There may indeed be men – black or white – or women, for that matter, who don’t want a woman president. They’re not going to care what Obama says on this. But by far more men – black or white – or women, for that matter, don’t want to vote for a particular woman named Kamala Harris because of her own very individual characteristics, the foremost of which is incompetence plus the inability to answer a question.
And note the dig about “supporting somebody who has a history of denigrating you.” It actually took me a moment to realize that Obama must be referring to Donald Trump. In Obama’s circles, Trump’s anti-black racism is considered some sort of truism that doesn’t need proof or even evidence. But in what ways has Trump “denigrated” black men?
I doubt that Obama’s message is going to change the minds of a significant number of black men who have decided not to vote for Harris, or even to vote for Trump. I strongly suspect they are paying attention to things other than identity politics, such as how their lives have been going under Biden versus under Trump.
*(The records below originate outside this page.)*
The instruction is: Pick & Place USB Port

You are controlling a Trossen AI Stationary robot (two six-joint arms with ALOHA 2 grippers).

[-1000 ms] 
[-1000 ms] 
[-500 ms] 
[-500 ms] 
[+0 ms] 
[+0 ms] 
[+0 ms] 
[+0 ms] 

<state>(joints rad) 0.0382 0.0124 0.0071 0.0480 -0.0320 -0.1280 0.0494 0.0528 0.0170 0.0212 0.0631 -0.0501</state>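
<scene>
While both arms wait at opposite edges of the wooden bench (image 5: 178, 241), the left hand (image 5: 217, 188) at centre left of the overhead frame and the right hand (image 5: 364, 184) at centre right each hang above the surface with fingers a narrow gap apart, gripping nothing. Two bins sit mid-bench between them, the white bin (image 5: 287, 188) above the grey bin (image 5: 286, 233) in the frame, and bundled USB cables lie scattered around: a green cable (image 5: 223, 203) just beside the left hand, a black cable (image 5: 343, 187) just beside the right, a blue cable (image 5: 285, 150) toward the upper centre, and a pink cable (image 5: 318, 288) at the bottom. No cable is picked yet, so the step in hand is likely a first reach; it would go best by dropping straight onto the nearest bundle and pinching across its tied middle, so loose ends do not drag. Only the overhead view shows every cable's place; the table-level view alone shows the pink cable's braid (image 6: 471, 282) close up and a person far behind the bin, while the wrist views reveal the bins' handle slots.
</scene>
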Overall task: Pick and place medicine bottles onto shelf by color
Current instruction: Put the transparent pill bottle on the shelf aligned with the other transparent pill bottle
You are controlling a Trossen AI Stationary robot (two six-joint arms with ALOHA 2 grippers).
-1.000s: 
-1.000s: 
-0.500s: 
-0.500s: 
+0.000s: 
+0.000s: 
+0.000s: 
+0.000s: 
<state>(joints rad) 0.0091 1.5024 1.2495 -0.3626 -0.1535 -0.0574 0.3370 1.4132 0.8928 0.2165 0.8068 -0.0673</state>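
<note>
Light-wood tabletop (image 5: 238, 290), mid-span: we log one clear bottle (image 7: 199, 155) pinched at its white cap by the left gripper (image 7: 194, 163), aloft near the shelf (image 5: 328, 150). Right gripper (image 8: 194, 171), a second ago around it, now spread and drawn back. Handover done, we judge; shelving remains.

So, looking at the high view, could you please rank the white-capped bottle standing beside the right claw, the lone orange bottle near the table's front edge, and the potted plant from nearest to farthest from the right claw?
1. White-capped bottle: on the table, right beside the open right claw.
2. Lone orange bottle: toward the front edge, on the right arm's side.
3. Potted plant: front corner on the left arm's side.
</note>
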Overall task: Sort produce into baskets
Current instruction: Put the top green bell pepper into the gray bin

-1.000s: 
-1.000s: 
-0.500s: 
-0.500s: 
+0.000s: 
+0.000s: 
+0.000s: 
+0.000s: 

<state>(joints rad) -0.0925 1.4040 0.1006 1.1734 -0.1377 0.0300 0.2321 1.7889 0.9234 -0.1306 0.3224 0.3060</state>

As well they might.
ADDENDUM:
Black pastor Darrel B. Harrison has some trenchant and on-point observations:
Notwithstanding @BarackObama’s ethno-tribalist herding of black men into a sheep’s pen, as it were, so they can be told by him, their self-appointed political shepherd, for whom they are to cast their vote in November, he is stripping these men of their identity as image-bearers of God (Gen. 1:27).
Imagine having your entire identity reduced to the color of your skin and subsequently being told that on that basis alone—the basis of a static and immutable aspect of your personhood (melanin), as opposed to your God-given intellect and discernment—that you must vote for someone simply because that person looks like you.
Think about that.
In Obama’s eyes these black men aren’t “brothas,” they’re sheep. They’re not men, they’re political pawns to be used and discarded once the election is over — just like he did to black people in 2008 and 2012.